Snoring remedies can be very effective if they are correctly matched to the snorer. Due to the nature of their snoring, there are certain remedies that are better suited to overweight people:

Mouthpieces 

Your mouth falls open when you sleep if neck fat has decreased the muscular tone in your neck. Use a mouthpiece to bring your jaw forward to stop your tongue falling back and causing airway obstruction. Anti-snoring mouthpieces vary greatly, be sure to check out our guide to anti-snoring mouthpieces.

Positional therapy 

This is another way of saying: sleep on your side! The combined effect of being overweight and sleeping on your back can make snoring very bad. There are many ways to change your position, from specialised pillows and vibrating training devices, to simple hacks like attaching a tennis ball to your back.

 

Recommended products to help you sleep on your side

See

Wedge pillow 

If you can’t sleep on your side, slight head elevation with a wedge pillow has shown to be extremely effective in reducing snoring, particularly for overweight people.

CPAP 

This is the remedy of choice for sleep apnea, and can be very effective in reducing snoring and improving sleep.

Mouth exercises

Reducing weight-related snoring needn’t just involve exercising your body, many snorers see massive improvements when performing various mouth and throat exercises.

 

Mouth exercises for snoring

Read more

Remember to use SnoreLab to tag the remedies and factors you use so you can see how they are affecting your snoring. Also make note of how well you have slept each night, and if any changes you’ve made have had an impact.

3. Good sleep hygiene

Set yourself up for a great night’s sleep by practising good sleep hygiene. This isn’t about personal cleanliness (though showering/bathing does indeed help) but is about preparing your mind and body for sleep. Follow these useful tips:

  • Have regular bed times.
  • Aim for seven to eight hours of sleep.
  • Make sure your room is dark.
  • Mentally declutter with gentle activity like reading a book.
  • Avoid alcohol and caffeine.
  • Avoid napping too soon before bedtime.
  • Have a cool bedroom.
  • Take a shower or bath before bed.
  • Don’t force sleep if it isn’t forthcoming.

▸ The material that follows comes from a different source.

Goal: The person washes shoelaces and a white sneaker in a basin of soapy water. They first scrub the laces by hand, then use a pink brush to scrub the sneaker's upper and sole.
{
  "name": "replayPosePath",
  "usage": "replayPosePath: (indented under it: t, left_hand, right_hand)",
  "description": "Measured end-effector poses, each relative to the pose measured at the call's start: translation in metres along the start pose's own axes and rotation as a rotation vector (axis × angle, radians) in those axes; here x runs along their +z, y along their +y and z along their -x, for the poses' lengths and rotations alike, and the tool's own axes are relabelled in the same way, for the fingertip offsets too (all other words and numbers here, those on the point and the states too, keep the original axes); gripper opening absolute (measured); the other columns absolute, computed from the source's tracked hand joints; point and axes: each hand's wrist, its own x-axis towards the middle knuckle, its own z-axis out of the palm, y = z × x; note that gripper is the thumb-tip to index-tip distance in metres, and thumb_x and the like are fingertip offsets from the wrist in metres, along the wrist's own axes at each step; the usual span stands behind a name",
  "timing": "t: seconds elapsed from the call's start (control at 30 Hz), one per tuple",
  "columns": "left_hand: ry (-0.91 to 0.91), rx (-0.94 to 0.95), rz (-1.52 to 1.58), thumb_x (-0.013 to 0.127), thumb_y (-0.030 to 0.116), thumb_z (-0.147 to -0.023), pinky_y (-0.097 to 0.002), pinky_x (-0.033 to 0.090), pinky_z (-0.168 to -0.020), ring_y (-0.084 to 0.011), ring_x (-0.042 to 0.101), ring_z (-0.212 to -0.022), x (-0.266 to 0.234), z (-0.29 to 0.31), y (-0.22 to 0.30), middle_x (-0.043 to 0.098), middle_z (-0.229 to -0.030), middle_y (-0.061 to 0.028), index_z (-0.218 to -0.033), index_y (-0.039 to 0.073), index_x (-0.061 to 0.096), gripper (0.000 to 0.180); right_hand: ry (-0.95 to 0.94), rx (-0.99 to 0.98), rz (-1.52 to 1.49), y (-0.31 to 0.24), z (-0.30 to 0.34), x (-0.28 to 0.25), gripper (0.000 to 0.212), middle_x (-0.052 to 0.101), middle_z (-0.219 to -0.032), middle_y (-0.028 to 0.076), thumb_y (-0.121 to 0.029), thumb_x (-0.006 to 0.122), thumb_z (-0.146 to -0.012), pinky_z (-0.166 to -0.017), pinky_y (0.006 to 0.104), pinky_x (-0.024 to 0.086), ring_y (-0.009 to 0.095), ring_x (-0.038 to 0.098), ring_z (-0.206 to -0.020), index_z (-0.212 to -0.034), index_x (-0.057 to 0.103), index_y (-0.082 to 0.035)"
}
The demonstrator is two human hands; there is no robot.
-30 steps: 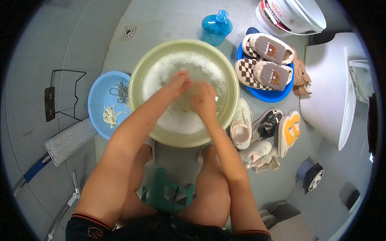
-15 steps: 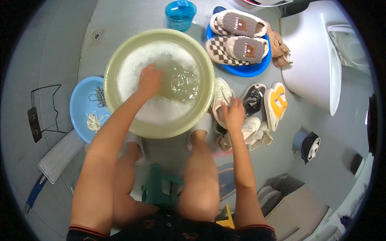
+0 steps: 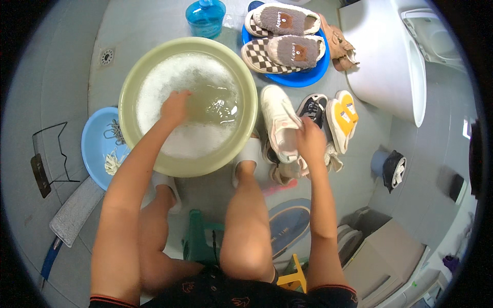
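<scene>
**One hand in the suds, the other on a white sneaker**

Seen from the head camera, the person sits low on a small green plastic stool (image 3: 197, 238), knees apart, over a grey floor. In front of them stands a wide, round, pale green plastic basin (image 3: 246, 128) full of foamy, cloudy water. The left hand (image 3: 174, 107) is down in that water near the basin's middle, fingers bent and partly under the foam; whether they hold anything I cannot tell.

The right hand (image 3: 310, 139) is out of the basin, to its right, with the fingers closed around the heel end of a white lace-up sneaker (image 3: 277, 120). The sneaker lies on the floor just beside the basin's rim, toe pointing away from the person.

Close to the right of the sneaker lie a dark sneaker (image 3: 312, 107) and a pair of yellow and white slippers (image 3: 343, 118), with more pale shoes bunched under the right hand. Further off, a shallow blue round tub (image 3: 303, 79) carries two checkered slippers with grey fleece lining (image 3: 285, 36), and a blue translucent bottle (image 3: 205, 16) stands near it. Left of the big basin sits a small light blue bowl (image 3: 92, 149) holding white laces. A white toilet (image 3: 395, 56) fills the upper right.
</scene>
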Motion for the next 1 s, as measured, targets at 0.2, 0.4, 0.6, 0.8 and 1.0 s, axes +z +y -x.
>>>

As well as these tactics, be sure to have a look at SnoreLab’s SMART approach to weight loss and snoring reduction.

Conclusion

If you are overweight and snoring, you may find yourself in a cycle that is difficult to break free from. With effective weight loss techniques, well suited snoring remedies and good sleep hygiene, you can start to lose weight, stop snoring, and gain so much more.